Uploaded image for project: 'JDK'
  1. JDK
  2. JDK-8215464

Java API documentation on CharsetDecoder usage should be refined

XMLWordPrintable

      ADDITIONAL SYSTEM INFORMATION :
      Windows 10/7, JRE 1.8.0_171 (as well as 1.8.0_191).

      A DESCRIPTION OF THE PROBLEM :
      The API documentation for class java.nio.charset.CharsetDecoder is not very accurate. The following is the an excerpt, taken from URL https://docs.oracle.com/javase/8/docs/api/java/nio/charset/CharsetDecoder.html, that might have to be refined:

      The input byte sequence is provided in a byte buffer or a series of such buffers. The output character sequence is written to a character buffer or a series of such buffers. A decoder should always be used by making the following sequence of method invocations, hereinafter referred to as a decoding operation:

      1. Reset the decoder via the reset method, unless it has not been used before;

      2. Invoke the decode method zero or more times, as long as additional input may be available, passing false for the endOfInput argument and filling the input buffer and flushing the output buffer between invocations;

      3. Invoke the decode method one final time, passing true for the endOfInput argument; and then

      4. Invoke the flush method so that the decoder can flush any internal state to the output buffer.
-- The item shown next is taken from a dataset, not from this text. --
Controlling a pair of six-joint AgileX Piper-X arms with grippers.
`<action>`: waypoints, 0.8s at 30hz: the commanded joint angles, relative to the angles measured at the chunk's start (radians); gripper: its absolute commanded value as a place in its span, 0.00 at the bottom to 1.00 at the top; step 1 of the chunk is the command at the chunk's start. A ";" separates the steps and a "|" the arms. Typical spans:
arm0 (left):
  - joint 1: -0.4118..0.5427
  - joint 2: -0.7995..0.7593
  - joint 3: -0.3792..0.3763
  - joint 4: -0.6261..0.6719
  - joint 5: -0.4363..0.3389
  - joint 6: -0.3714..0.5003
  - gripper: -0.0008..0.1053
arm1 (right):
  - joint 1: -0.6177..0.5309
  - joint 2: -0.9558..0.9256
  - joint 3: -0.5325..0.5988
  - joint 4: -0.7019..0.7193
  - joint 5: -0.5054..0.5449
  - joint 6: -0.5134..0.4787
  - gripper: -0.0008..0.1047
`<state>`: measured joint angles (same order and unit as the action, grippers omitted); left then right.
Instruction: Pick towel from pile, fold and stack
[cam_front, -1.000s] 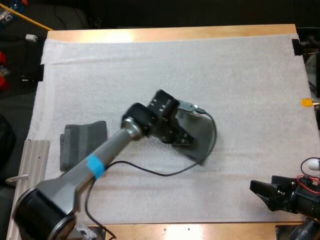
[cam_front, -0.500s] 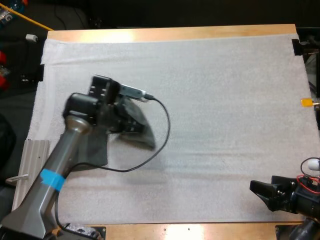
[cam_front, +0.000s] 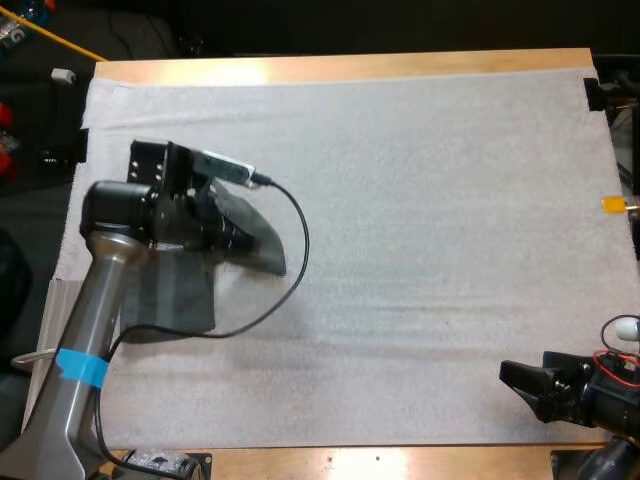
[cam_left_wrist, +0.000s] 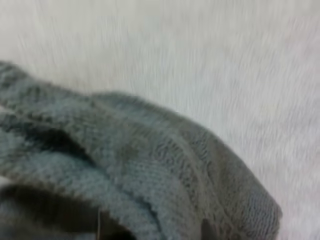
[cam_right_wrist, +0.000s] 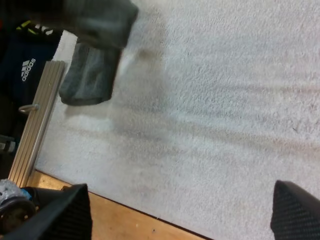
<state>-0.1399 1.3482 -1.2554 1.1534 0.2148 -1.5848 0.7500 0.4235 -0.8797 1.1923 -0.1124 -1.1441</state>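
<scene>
Towel (cam_front: 262, 245), folded and dark grey-green, hangs from your left gripper (cam_front: 232, 236) at the left of the frame in the high view. The fingers look clenched on the cloth, whose nap the left wrist view meets close up. Just below it, toward the lower left, lies the stack (cam_front: 170, 298), partly under the arm.

You appear to be at the stacking step. The towel sits off the stack's right-hand edge, so the next move probably calls for a short carry toward the lower left, squaring it over the stack, lowering until cloth meets cloth, and only then letting go.

Your right gripper (cam_right_wrist: 182, 215) waits at the lower right, fingers spread and holding nothing, well apart from the work.

The white mat (cam_front: 420, 180) is soft and fibrous, covering most of the wooden table (cam_front: 350, 66). A metal rail (cam_front: 48, 320) runs just beside the stack, so watch the arm there.
</scene>
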 joint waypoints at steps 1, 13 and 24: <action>-0.001 -0.008 -0.045 0.010 -0.003 0.017 0.01 | 0.001 -0.003 -0.003 0.001 -0.005 -0.003 0.68; 0.008 -0.009 -0.072 0.179 -0.168 0.180 0.01 | 0.001 -0.003 -0.003 0.001 -0.005 -0.003 0.68; 0.192 -0.009 0.235 0.079 -0.175 0.146 0.01 | 0.001 -0.003 -0.003 0.001 -0.005 -0.003 0.68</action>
<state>0.0535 1.3440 -1.0215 1.2399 0.0472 -1.4303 0.7500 0.4235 -0.8797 1.1923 -0.1122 -1.1441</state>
      The usage protocol above omits an issue - that the final decode method call (with endOfInput as true) cannot handle the scenario where the CharBuffer (for output) has not enough room to hold the decoded content for all the remaining bytes in ByteBuffer. In that scenario the ByteBuffer is not exhausted (there are some residue bytes). By protocol this decode method call (with endOfInput as true) is done only once, thus the subsequent flush method call, which takes no ByteBuffer as input parameter, will miss those residue bytes.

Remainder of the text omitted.